**Task to carry out**
Print exactly the lines that run from the first line of the material to the line containing "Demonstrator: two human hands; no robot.", both ends included, and skip the pictures.

**Information shown**

++++++

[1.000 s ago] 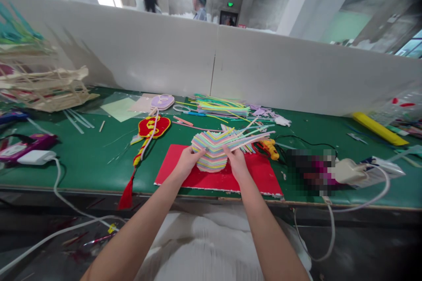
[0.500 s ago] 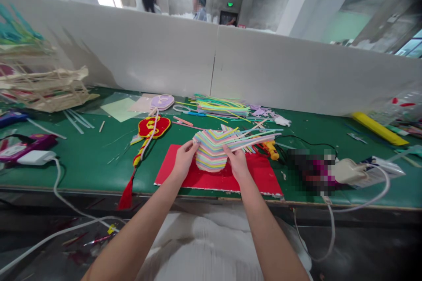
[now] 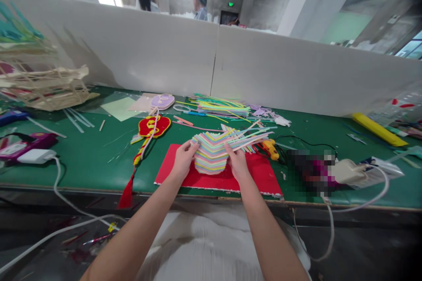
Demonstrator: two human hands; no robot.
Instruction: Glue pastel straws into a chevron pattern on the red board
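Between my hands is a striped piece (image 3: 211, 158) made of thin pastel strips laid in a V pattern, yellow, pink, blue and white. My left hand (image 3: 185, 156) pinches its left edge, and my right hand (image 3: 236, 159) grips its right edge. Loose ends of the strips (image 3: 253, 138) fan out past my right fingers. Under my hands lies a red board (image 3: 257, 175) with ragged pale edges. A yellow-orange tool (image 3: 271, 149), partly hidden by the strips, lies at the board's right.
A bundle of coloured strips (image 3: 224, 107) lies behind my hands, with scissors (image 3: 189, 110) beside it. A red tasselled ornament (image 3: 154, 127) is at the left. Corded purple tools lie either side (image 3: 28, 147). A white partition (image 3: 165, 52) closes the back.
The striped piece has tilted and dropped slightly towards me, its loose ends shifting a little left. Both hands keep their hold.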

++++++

**Reply**
[1.000 s ago] 
[0.500 s ago] 
[now] 
Demonstrator: two human hands; no robot.

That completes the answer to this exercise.